Work will start with the drilling of one or two test wells on town property adjacent to the Third Street Center. A drilling company has been contracted, and Fox-Rubin said it will start in early November. The drilling and thermal conductivity testing should be completed in about a week.

The operation will be much like drilling a water well, although Fox-Rubin stressed that no water will be taken out of the ground. The purpose of the test well is to enable the team to measure the thermal properties of the ground under the site.

Over the course of the next year, the design team will analyze the site’s geothermal potential, model and design the geothermal system, design heating-system retrofits for some of the buildings, and develop a budget and a funding proposal to DOE to actually build the system.

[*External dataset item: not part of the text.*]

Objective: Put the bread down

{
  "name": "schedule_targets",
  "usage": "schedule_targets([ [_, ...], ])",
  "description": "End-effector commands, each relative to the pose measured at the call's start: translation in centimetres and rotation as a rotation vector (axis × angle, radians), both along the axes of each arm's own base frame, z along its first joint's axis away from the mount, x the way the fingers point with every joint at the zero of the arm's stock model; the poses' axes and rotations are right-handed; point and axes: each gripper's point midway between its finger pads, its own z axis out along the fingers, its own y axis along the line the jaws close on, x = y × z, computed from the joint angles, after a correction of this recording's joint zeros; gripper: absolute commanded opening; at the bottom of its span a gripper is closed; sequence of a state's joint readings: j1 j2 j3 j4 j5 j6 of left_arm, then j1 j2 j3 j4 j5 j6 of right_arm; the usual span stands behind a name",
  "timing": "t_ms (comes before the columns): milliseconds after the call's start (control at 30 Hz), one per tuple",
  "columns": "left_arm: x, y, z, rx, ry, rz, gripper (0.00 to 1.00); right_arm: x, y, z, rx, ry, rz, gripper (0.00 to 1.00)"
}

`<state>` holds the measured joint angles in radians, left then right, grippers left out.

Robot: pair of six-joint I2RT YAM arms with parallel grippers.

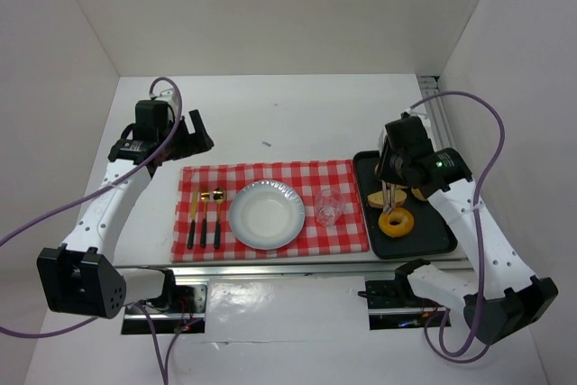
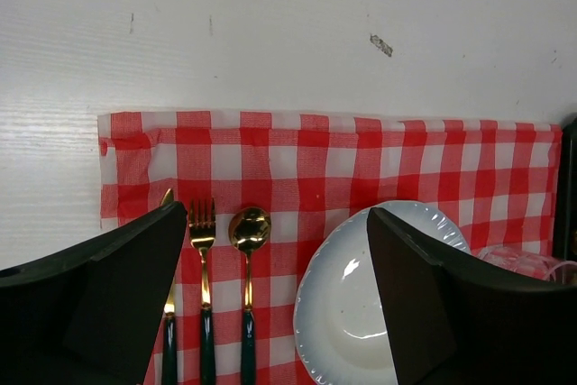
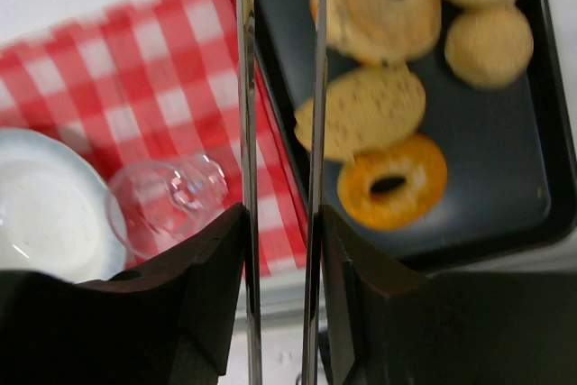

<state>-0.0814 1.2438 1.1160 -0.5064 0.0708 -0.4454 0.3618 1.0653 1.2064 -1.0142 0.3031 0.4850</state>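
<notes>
Several breads lie on the black tray [image 3: 505, 178]: an oval seeded slice [image 3: 374, 110], a glazed orange ring [image 3: 393, 182], a pale bagel [image 3: 383, 2] and two round buns [image 3: 491, 42]. My right gripper [image 3: 281, 209] is shut on metal tongs [image 3: 245, 132], whose two blades run up past the tray's left rim and out of the wrist view; the right blade crosses the oval slice's left end. From above, the right gripper [image 1: 392, 178] hangs over the tray with the tongs pointing down at the slice [image 1: 379, 197]. My left gripper [image 2: 277, 209] stands open, holding nothing.
A red checked cloth [image 1: 270, 178] carries a white plate [image 1: 266, 214], a clear glass [image 1: 328, 208], and a knife, fork and spoon [image 1: 205, 218]. The left gripper [image 1: 185, 137] hovers beyond the cloth's far left corner. White walls enclose the table.
</notes>
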Motion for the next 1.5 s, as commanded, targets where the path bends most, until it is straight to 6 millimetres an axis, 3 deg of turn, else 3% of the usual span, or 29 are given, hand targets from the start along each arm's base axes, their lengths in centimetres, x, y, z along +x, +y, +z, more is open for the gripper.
schedule_targets([
  [0,0.5,-0.7,0.5,-0.021,-0.034,-0.032,0.94,-4.2,-1.1,-2.2,0.003,0.153,-0.061,0.45],
  [100,0.5,-0.8,0.6,-0.027,-0.033,-0.039,0.94,-5.0,-1.2,-2.9,0.002,0.186,-0.054,0.48],
  [267,0.3,-0.8,0.2,-0.026,-0.024,-0.039,0.94,-4.5,-1.2,-3.3,-0.014,0.201,-0.061,0.51],
  [667,0.5,-0.7,-0.5,-0.019,-0.006,-0.031,0.94,-1.1,-2.4,-4.3,-0.149,0.165,-0.076,0.54],
  [733,0.5,-0.7,-0.5,-0.019,-0.006,-0.031,0.94,-0.2,-1.8,-4.4,-0.133,0.149,-0.054,0.55],
  [800,0.6,-0.5,-0.5,-0.013,-0.006,-0.024,0.94,0.1,-1.7,-5.6,-0.145,0.179,-0.053,0.55],
  [967,0.4,-0.5,-0.9,-0.013,0.004,-0.024,0.94,1.4,-0.9,-6.6,-0.14,0.167,-0.018,0.58],
  [1167,0.4,-0.5,-0.9,-0.013,0.004,-0.024,0.94,1.7,-1.1,-8.5,-0.168,0.229,-0.018,0.58],
  [1300,0.4,-0.5,-1.2,-0.012,0.014,-0.024,0.94,1.8,-1.4,-8.1,-0.187,0.232,-0.028,0.42],
  [1333,0.4,-0.5,-1.2,-0.012,0.014,-0.024,0.94,1.8,-1.4,-8.1,-0.187,0.232,-0.028,0.33],
  [1467,0.4,-0.5,-1.2,-0.012,0.014,-0.024,0.94,1.5,-1.5,-7.2,-0.184,0.224,-0.029,0.12],
])
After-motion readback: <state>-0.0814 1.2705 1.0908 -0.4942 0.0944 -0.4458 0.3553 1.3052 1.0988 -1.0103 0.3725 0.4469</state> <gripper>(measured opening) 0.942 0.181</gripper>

Fox-Rubin said that the majority of the DOE funding will go to the team of engineering, geothermal and building experts, as well as the test site drilling.

Fox-Rubin said that the Carbondale system will be designed to initially supply about a half of the district’s heating and cooling needs, with the ability to scale up to 100 percent over time. The team’s goal is to demonstrate that a geothermal district heating system can be economically feasible even with older existing buildings, he explained, and one of the keys to that will be to retrofit the buildings’ heating systems based on lifecycle economics and payback considerations. Thus, it may take five or more years to complete the transition for the entire neighborhood.